Damit wird jedoch zugleich der vorgebliche Verzicht auf exklusive Spiele relativiert: Diese Aussage ist lediglich auf klassische Titel zu beziehen. Virtual-Reality-Spiele oder -Modi werden höchstwahrscheinlich Scorpio vorbehalten bleiben, da die Xbox One offenbar keine Unterstützung für VR-Headsets erhält. Mit welchem Anbieter Microsoft zusammenarbeiten wird, wollte Spencer nicht sagen. Gerüchten zufolge plant der Konzern eine Kooperation mit Oculus.
Spiele werden erst nicht und dann doch schöner
Warum die Ankündigung der Xbox „Scorpio“ die Verkaufszahlen der Xbox One S nicht kannibalisieren wird, erklärte Spencer ebenfalls im Gespräch mit Eurogamer. Scorpio sei eine UHD-Konsole, die einen entsprechenden Fernseher voraussetze. „Wenn man keinen 4K-TV hat [...], wird man nichts sehen“, kündigte Spencer zunächst in klaren Worten an. Zudem sei das Preis-Leistungsverhältnis der Slim-Konsole, die in der Version mit 500 Gigabyte Speicherkapazität angeboten wird, besser – und schließlich komme es nicht auf reine Rechenleistung an, wie der Erfolg der Wii gezeigt habe. Scorpio platziert sich damit theoretisch als teure Premium-Konsole für Enthusiasten oberhalb der Xbox One.
It's going to be a premium price over what we're selling this one for, and both of them will exist in the market at the same time. Scorpio is for your 4K gamer. And that's what we designed it for.
Phil Spencer
Die Behauptung, dass die schnellere Xbox auf einem Fernseher mit 1080p-Auflösung keinen Geschwindigkeits- oder Qualitätsvorteil erzielen kann, korrigierte Spencer allerdings gegenüber GiantBomb (YouTube). „Einige bestehende Spiele“ würden in der Tat „ein bisschen besser laufen“, sofern die Auflösung dynamisch an die Rechenlast angepasst werde, um eine konstante Bildwiederholrate zu erzielen. „Ich würde aber Scorpio nicht kaufen, damit meine alten Spiele besser laufen“, führte Spencer aus, der betonte: „Ich würde nicht empfehlen, dass jemand das tut“.

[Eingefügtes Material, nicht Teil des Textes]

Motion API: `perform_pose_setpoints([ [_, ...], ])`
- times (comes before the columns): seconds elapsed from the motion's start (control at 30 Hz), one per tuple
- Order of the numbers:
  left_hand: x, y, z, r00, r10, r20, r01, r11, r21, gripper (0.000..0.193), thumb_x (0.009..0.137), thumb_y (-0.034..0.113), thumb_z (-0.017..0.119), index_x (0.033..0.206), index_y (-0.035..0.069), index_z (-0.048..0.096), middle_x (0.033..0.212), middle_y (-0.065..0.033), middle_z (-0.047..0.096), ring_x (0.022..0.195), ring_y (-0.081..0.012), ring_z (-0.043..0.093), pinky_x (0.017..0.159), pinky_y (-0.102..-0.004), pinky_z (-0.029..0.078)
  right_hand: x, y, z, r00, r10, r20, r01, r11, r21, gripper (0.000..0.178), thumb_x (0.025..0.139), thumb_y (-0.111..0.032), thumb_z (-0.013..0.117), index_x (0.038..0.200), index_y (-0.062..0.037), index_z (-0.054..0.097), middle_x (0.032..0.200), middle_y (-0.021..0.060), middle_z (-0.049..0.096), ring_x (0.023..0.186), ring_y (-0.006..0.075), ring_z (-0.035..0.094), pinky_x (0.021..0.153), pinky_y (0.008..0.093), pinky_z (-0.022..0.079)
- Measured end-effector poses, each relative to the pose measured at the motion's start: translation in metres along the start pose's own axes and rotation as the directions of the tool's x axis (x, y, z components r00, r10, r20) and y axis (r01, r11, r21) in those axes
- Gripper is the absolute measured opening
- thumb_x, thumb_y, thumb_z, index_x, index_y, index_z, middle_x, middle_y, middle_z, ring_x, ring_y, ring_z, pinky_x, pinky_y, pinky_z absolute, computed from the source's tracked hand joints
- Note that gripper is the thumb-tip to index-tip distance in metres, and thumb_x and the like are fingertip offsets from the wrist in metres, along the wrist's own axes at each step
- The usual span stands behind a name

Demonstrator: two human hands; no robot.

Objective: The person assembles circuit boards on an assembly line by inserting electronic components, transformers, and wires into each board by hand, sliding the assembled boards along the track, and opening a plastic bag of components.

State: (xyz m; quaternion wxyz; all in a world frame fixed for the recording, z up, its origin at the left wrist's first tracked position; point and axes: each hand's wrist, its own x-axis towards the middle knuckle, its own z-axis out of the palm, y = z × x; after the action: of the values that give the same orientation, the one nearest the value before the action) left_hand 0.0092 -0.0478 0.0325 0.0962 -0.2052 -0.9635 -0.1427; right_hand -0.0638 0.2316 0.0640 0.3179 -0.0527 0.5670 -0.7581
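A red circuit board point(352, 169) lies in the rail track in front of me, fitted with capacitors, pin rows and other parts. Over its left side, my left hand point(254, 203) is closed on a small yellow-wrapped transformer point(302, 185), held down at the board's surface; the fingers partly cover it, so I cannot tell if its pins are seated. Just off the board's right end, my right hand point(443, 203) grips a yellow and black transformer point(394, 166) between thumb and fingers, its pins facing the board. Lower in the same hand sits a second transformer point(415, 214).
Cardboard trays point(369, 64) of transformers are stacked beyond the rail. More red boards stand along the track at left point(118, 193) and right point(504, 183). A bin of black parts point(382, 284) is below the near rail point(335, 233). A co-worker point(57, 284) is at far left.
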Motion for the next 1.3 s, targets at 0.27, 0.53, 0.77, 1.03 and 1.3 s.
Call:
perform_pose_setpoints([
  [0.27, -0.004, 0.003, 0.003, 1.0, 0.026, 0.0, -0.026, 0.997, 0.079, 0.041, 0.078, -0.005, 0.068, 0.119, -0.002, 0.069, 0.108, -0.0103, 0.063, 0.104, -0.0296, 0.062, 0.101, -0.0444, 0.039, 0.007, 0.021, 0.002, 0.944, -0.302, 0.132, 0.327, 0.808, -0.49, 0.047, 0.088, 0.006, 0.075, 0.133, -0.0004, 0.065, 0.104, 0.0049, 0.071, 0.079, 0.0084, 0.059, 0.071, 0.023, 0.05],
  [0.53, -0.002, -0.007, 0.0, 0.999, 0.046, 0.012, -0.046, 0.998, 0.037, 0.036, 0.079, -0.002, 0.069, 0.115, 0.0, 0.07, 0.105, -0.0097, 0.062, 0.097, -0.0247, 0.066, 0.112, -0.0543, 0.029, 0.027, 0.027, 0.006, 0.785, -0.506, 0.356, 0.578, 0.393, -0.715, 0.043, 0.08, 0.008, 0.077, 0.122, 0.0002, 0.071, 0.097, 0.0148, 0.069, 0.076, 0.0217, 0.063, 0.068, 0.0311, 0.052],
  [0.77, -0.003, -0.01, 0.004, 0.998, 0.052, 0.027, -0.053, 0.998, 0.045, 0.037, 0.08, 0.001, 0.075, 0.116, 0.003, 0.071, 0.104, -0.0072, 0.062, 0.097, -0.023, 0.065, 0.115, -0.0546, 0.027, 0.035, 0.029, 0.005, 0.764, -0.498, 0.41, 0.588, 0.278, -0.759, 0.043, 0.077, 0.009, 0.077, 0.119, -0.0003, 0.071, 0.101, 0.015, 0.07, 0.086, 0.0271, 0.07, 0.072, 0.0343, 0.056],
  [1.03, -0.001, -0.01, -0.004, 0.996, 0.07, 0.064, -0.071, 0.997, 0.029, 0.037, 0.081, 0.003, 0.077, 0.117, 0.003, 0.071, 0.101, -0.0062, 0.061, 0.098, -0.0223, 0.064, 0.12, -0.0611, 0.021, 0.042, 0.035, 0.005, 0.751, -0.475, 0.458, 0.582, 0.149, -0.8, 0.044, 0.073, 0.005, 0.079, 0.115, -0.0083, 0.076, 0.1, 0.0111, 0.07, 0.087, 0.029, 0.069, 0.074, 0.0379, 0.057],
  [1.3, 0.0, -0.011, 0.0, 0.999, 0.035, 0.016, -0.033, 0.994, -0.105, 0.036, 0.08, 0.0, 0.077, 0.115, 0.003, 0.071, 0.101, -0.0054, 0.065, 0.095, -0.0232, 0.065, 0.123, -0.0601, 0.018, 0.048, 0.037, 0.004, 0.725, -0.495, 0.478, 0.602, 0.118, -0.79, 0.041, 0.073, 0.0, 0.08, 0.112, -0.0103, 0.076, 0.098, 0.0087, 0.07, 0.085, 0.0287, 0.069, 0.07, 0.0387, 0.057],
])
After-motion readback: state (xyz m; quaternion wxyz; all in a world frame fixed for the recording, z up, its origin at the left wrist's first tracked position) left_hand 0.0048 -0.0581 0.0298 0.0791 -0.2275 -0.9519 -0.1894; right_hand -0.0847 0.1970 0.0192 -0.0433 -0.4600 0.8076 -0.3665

Bei künftigen Titeln wird es hingegen einen Qualitätsgewinn geben, wenn „Scorpio“ die „6-TFLOPS-Version“ eines Spiels rendert. Diese wird auf einem HDTV per Downsampling auf die korrekte Auflösung skaliert und daher „anders“ aussehen als das gleiche Spiel in nativen 1080p. Für die „vollständige Erfahrung“ gemäß der mit der Konsole verbundenen Idee benötige es aber einen UHD-Fernseher. Ob Microsoft Entwickler für „Scorpio“ fest auf eine Pixelzahl verpflichtet, ist unklar. Spencer sprach in Folge jedoch davon, dass „einige Entwickler die 6 Teraflops auf unterschiedliche Art einsetzen werden“. Das wiederum lässt die Möglichkeit offen, dass Entwickler die Mehrleistung von „Scorpio“ lediglich in höhere Detailstufen oder mehr FPS investieren.